How do opioids cause analgesia?

A

Decrease pain perception

Increase pain tolerance

Opioids target the dorsal horn, periphery, PAG and NRPG. They enhance pain tolerance.

Dorsal horn - suppress the relay of pain
Activate the pain tolerance pathway

20
Q

Describe the pain pathway. Draw a diagram.

A

Peripheral pain: sensory neurones detect tissue damage –> relay signal to dorsal horn –> spinothalamic neurones go to the thalamus –> goes to the cortex

Thalamus also signals to the PAG. This controls pain tolerance. The cortex can then increase/decrease the pain tolerance by influencing the PAG.

The PAG then activates the NRM (Nucleus Raphe Magnus) which will send descending fibres down the spinal cord to the dorsal horn and interfere with the pain transmission. The NRM will suppress the pain feeling. The NRM is in the RVM (Rostral Ventral Medulla)

The NRPG (nucleus reticularis paragigantocellularis) is an immediate negative feed back mechanism to suppress the pain. It works independent of the thalamus.

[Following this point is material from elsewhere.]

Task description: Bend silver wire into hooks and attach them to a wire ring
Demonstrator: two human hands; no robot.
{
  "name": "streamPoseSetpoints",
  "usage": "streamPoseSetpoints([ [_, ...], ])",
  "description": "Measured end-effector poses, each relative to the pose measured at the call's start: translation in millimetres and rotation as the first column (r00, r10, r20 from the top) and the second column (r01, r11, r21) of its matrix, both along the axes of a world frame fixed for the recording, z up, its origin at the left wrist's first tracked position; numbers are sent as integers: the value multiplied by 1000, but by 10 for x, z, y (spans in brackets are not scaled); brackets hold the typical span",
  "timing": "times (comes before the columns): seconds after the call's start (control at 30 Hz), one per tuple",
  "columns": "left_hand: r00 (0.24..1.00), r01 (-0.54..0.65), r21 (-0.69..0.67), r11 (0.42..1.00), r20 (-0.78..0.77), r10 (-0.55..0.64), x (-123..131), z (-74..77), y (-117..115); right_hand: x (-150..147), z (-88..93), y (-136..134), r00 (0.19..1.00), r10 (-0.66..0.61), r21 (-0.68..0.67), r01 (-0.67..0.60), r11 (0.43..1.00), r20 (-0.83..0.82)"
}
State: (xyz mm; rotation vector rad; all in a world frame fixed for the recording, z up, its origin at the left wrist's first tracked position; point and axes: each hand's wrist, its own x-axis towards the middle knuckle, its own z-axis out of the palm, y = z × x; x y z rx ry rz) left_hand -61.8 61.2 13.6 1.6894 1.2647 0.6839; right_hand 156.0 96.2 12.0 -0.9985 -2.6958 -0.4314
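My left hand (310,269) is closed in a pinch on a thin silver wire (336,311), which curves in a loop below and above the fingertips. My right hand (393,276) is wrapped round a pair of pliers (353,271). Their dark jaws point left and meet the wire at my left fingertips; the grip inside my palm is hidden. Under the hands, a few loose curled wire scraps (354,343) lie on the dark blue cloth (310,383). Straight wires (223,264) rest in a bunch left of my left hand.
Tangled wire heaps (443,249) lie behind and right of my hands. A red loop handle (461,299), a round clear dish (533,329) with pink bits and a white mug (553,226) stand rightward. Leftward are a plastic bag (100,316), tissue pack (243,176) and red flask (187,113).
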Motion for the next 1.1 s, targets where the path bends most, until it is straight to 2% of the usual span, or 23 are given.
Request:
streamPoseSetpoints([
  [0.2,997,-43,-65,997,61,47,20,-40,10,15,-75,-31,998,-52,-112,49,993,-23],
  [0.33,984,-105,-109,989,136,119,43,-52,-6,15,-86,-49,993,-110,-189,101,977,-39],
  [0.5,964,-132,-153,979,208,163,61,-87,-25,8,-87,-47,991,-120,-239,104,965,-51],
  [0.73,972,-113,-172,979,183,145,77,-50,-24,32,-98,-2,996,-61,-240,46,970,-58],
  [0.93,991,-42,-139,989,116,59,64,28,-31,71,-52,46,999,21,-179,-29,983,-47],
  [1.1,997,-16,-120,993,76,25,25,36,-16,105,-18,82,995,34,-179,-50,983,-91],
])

The hypothalamus is constantly relaying to the PAG about your constant state of health. It can interfere with the signal so the pain will remain - to prevent further damage to you if you are not fit and healthy

LC (Locus coeruleus) - sympathetic nervous system works independently and directly inhibits the dorsal horn = suppressing pain.

Within the dorsal horn itself there is a direct inhibition and also the substantia gelatinosa. Descending nerves from the NRM inhibit the the spinothalamic nerves. The SG is like a mini brain in the spinal cord - inhibits spinothalamic pain relay.

See slide for diagram

21
Q

How does opioids cause euphoria?

A

Same mechanism as cannabis

opiods bind to mu-receptor . switching off GABA. So it doesn’t inhibit the dopamine receptor anymore.

22
Q

How do opioids act as anti-tussives?

A

1) Stimulation of mechano - or chemoreceptors. (throat, respiratory passages or stretch receptors in lung)

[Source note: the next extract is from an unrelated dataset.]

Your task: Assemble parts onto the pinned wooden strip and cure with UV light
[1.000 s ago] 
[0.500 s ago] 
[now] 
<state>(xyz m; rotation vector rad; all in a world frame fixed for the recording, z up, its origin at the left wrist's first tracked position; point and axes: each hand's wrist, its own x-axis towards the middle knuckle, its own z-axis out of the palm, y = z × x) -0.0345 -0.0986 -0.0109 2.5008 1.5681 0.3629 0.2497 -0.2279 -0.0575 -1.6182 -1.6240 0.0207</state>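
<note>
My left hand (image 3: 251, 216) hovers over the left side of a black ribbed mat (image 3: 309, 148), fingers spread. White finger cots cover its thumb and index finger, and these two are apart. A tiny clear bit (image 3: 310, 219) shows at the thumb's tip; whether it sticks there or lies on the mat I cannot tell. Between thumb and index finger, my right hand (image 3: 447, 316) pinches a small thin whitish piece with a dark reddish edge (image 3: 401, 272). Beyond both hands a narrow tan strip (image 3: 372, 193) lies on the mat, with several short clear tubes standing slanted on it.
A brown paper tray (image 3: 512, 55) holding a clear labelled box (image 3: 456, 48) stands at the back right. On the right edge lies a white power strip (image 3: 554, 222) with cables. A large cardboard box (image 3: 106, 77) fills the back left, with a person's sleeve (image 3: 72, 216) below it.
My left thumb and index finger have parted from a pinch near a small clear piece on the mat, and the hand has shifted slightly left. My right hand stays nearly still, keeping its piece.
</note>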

Ach/NK C-fibres (nociceptive) relay to vagus. Opiods inhibit these fibres meaning there is no impulse to medulla.

2) Afferent impulses to cough centre (medulla)

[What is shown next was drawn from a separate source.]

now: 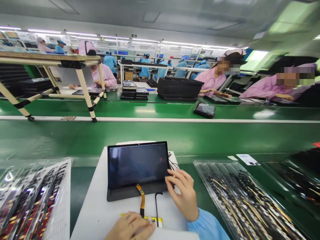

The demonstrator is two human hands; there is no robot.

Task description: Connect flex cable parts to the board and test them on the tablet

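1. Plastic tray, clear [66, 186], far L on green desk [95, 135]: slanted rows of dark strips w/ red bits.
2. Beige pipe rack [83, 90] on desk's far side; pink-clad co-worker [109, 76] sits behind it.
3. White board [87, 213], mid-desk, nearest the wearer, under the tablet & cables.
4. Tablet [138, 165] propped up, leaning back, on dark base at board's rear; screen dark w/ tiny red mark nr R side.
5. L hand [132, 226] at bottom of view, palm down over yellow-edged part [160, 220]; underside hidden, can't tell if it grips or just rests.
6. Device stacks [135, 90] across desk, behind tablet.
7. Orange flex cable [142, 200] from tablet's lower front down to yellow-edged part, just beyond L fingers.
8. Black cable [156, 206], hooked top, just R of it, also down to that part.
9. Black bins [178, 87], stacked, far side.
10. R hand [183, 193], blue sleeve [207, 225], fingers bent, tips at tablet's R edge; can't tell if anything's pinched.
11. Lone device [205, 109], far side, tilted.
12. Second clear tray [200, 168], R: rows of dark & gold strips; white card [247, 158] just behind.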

5HT1A receptors suppress serotonin. Serotonin is anticough. Opioids block these receptors so the levels of serotonin increases.

3) Efferent impulses via PSN and motor nerves to diaphragm, intercostal muscles and lung
4) Increases contraction of muscles –> cough

23
Q

How do opioids causes respiratory depression?

A

Central chemoreceptors detect levels of PaCO2 which signals to Medullary control centre.

Prebotzinger complex provides constant tonic stimulus for breathing in the medulla. It is active during inspiration and is inhibited by opioids

These both provide a key stimulus to breath. Opioids target both of these areas.

See diagram

24
Q

How do opioids cause nausea and vomiting?

A

See diagram

Opioids activate mu receptors in the chemoreceptor triggering zone - medullary vomiting centre.

25
Q

How do opioids cause miosis?

A

Opioids switch on the parasympathetic nerves by binding to the opioid receptors in the edinger-westphal nucleus.

26
Q

What are the effects of the opioids in the enteric nervous system?

A

Causes constipation –> opioid receptors everywhere in the gut. opioids suppress gut function = constipation.

27
Q

How do opiods cause urticaria

A

Opiods with a hydroxyl group on position 6 activates mast cells leading to histamine release. Allergic response type.

28
Q

How do you become tolerant to opioids?

A

Chronic use causes upregulation of arrestin. This protein causes receptor internalisation. So there are less opioid receptors on the cell so you become tolerant

29
Q

Describe opioid dependence?

A

Withdrawal associated with:

  • Psychological craving
  • Physical withdrawal (resembling flu)

Upregulation of cAMP –> causes the cells to be more active. There is upregulation to try and maintain the homeostasis of the cell as the opioids are suppressors.

30
Q

What is seen in opioid overdose?

A

Coma

Respiratory depression

Pin-point pupils

Hypotension

Treatment: Naloxone (opioid antagonist) i.v. This has 3 carbon atoms coming of the tertiary nitrogen.